_INSTRUCTIONS FOR THE TASK_.
Please set down exactly the lines of the listing below from the line containing "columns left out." through the line containing "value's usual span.", both lines included, leaving out all other lines.
** Opening DATASET EXCERPT block **
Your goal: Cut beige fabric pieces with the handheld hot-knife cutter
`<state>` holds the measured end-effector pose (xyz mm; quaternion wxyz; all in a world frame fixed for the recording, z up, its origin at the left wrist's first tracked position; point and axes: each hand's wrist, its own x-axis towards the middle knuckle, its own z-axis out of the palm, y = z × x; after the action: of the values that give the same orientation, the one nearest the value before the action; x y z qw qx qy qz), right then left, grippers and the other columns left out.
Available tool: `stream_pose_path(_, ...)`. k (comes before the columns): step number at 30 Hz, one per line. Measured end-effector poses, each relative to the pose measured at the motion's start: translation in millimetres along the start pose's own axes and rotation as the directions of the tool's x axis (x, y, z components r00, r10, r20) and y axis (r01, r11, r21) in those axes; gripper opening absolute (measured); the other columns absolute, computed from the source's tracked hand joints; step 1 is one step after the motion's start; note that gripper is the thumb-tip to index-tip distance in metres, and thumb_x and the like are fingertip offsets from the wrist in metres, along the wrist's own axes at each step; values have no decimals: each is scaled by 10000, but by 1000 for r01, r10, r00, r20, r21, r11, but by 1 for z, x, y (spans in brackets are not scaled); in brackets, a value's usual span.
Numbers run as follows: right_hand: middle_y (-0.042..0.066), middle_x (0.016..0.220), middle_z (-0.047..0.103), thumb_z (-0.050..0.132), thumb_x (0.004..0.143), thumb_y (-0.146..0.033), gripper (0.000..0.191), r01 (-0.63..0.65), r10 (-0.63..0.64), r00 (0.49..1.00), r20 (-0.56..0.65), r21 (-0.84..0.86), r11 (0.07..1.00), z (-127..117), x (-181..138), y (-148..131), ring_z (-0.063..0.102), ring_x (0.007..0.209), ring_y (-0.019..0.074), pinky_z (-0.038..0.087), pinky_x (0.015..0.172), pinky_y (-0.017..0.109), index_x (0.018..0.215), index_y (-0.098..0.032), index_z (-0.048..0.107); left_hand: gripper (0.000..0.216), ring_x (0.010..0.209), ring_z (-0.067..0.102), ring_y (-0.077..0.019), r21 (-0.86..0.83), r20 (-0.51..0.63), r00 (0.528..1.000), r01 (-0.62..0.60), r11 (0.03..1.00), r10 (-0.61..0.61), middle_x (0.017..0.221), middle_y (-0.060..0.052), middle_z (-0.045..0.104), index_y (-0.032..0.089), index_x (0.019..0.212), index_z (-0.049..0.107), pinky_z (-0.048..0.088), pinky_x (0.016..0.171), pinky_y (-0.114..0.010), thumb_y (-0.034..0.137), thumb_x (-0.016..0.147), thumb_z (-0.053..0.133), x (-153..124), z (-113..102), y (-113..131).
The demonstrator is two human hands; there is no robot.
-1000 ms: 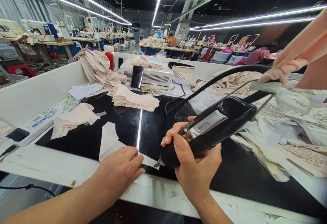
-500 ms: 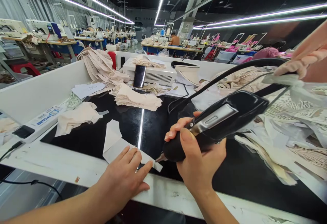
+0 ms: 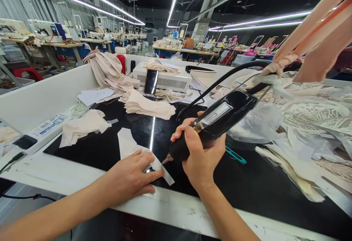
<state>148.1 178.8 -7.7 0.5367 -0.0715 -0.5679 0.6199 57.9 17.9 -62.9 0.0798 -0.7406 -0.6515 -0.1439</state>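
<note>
Left hand (image 3: 129, 176): covers the near part of the white fabric piece (image 3: 129, 147); forearm cut off at the 7 o'clock edge.
Right hand (image 3: 199, 158): palm hides the cutting tool (image 3: 217, 121) grip; tip contact unclear.
Another person's arm (image 3: 316, 35): cut off at 2 o'clock.
Phone (image 3: 151, 81): screen unreadable.

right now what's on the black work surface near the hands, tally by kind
Hands: 2, left hand flat on a pale fabric strip, right hand gripping the tool
Black handheld cutting tool: 1
Pale fabric strip: 1
Folded beige fabric stacks: 2, and
Teal clip: 1
Phone: 1
Total: 8
</note>
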Motion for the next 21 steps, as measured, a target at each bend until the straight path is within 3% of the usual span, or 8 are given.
stream_pose_path(21,-71,788,666,782,820,-231,281,56,-56,998,30,13,998,7,0,0,632,549,93,572,518,231,989,-257,558,427,1207,580,-333,7,-26,1000,-4,1000,5,1273,-137,579,199,1316,568,513,1065,-537,332,945,731,-5,0,1)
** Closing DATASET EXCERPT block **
_EXERCISE RESPONSE_.
`<state>` holds the measured end-effector pose (xyz mm; quaternion wxyz; all in a world frame fixed for the recording, z up, its origin at the left wrist's first tracked position; point and axes: each hand's wrist, its own x-axis towards the middle knuckle, its own z-axis out of the palm, y = z × x; after the action: of the values that give the same orientation, the one nearest the value before the action; x y z qw qx qy qz), right then left, grippers and the other columns left out.
Available tool: `stream_pose_path(_, ...)`. k (comes before the columns): step number at 30 Hz, one per line. Measured end-effector poses, each relative to the pose measured at the motion's start: translation in millimetres along the start pose's own axes and rotation as the directions of the tool's x axis (x, y, z components r00, r10, r20) and y axis (r01, r11, r21) in those axes; gripper opening absolute (measured); the other columns absolute, computed from the source's tracked hand joints; step 1 is one step after the motion's start; note that gripper is the thumb-tip to index-tip distance in metres, and thumb_x and the like are fingertip offsets from the wrist in metres, along the wrist's own axes at each step; values have no decimals: each is scaled by 10000, but by 1000 for r01, r10, r00, r20, r21, r11, but by 1 for z, x, y (spans in brackets are not scaled); in brackets, a value's usual span.

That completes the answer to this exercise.